Exploitation threats: the service providers (SP) define routing and switching based on quality of service. SP provide virtual private network (VPN) services between remote subnets without processing at transit nodes. However, third party SPs can be used.

Additional threats: there is the possibility of destructive actions with the use of wide arsenal of methods.

The security problems that are successfully solved in small networks cannot be solved in the networks of a larger size, because of the high complexity of network designing and wide variety of attacks. Define the characteristics of large networks: ( 1 ) complicated topology, ( 2 ) low compatibility of network devices, ( 3 ) degradation of administrative zones’ responsibility, ( 4 ) uncertainty of the source data about topology, ( 5 ) remote subnetworks.

These characteristics ensure a high vulnerability of large networks to various types of attacks (distributed attacks, in particular).
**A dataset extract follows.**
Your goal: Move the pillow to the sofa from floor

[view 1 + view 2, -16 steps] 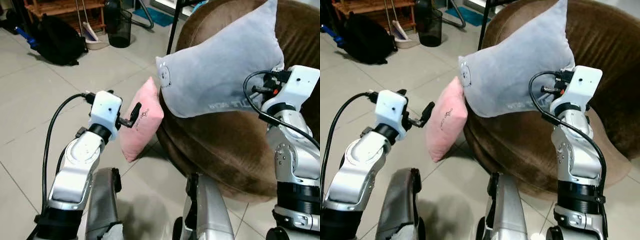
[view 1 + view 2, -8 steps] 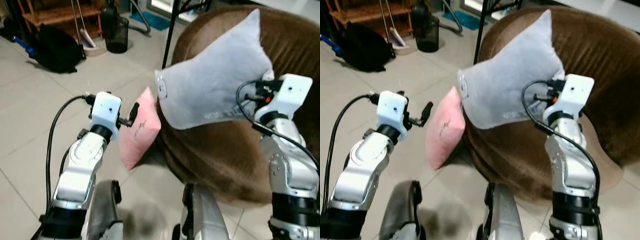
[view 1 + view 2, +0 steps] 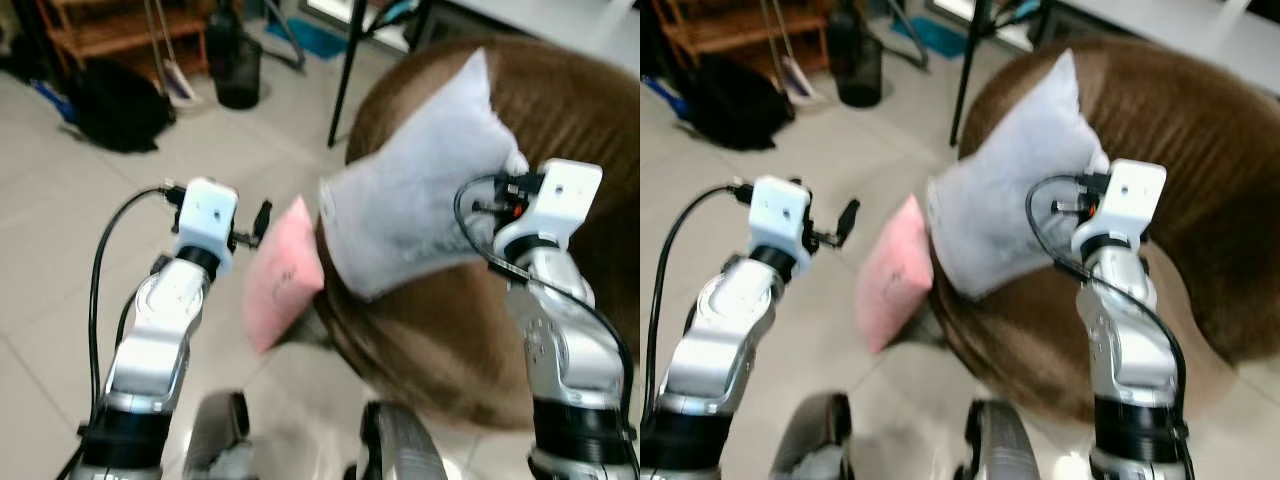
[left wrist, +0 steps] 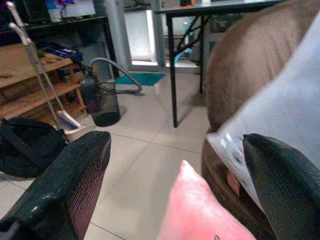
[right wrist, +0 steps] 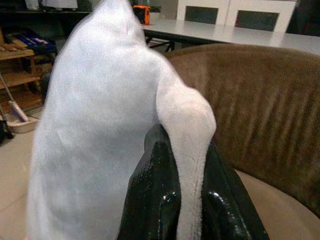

Traditional security methods [12-18] are based on the use of firewalls and network filters, intrusion detection systems and security scanners, i.e. on the discovery of the abusive and malicious actions [19-21]. VPN services allow you to build dedicated networks based on a shared network infrastructure and thus implement a proactive security strategy. However, the security level provided by existing VPN protocols is not enough because they are based on link-layer technologies, which leads to potential security threats [22, 23]: ( 1 ) VLAN hopping, ( 2 ) MAC spoofing, ( 3 ) DHCP spoofing, ( 4 ) ARP spoofing.

The widespread use of multiprotocol label switching in VPN implementation expands the potential threats pool:

   Inside attacks, including IP and Ethernet threats. It is possible to change the configuration of the routers after unauthorized access to equipment.

Attacks through management network: SP often uses the management network to remote configuration and monitoring of equipment, which means external availability between control nodes and access nodes. Therefore, if the control nodes or the network infrastructure of SP is compromised, an attacker gains access to customer nodes.  Indirect attacks. Edge routers usually provide services to several organizations. Therefore, attacks on them from the customer's network or from the PN may have an abuse adverse effect on the security or availability. Denial of service using TTL expiry. Situations of the TTL in customer's packages expiration may occur at the core router. In this case, the router discards the packet with the expired TTL and generates an ICMP response message to the source packet sender.  IP option attacks. Packets with IP options are usually handled by a slow CPU and, therefore, can be used to attack transit routers. A stream of packets that have an alert label can adversely affect the core routers.

processor capacity and

utilization of memory, bandwidth.

In addition, an attacker has wide opportunities to implement security threats bypassing protective mechanisms, because the fact of transmitting information on a compromised channel is transparent. Modern network intelligence tools allow to implement real-time traffic selection by defined characteristics (IP addresses of the sender and receiver, ports, the protocol used, etc.). Therefore, information about DIS topology is available to an attacker through the topology states attributes (TSA) even if there is no possibility to decode the selected information. In other words, it is possible to discover and build DIS topology model similarly to real DIS. Using this information, an attacker is able to implement abusive and malicious actions.

II.

In this section, we analyze performance indexes and suggest method for the best-masked topology selection. Then, we define main functions of masker and suggest addresses change algorithm.

To verify our hypotheses, we established masker in simulation network model and attacked the protected nodes by using Kali Linux tools. The experiment completes the evidence and establishes the validity of hypothesis.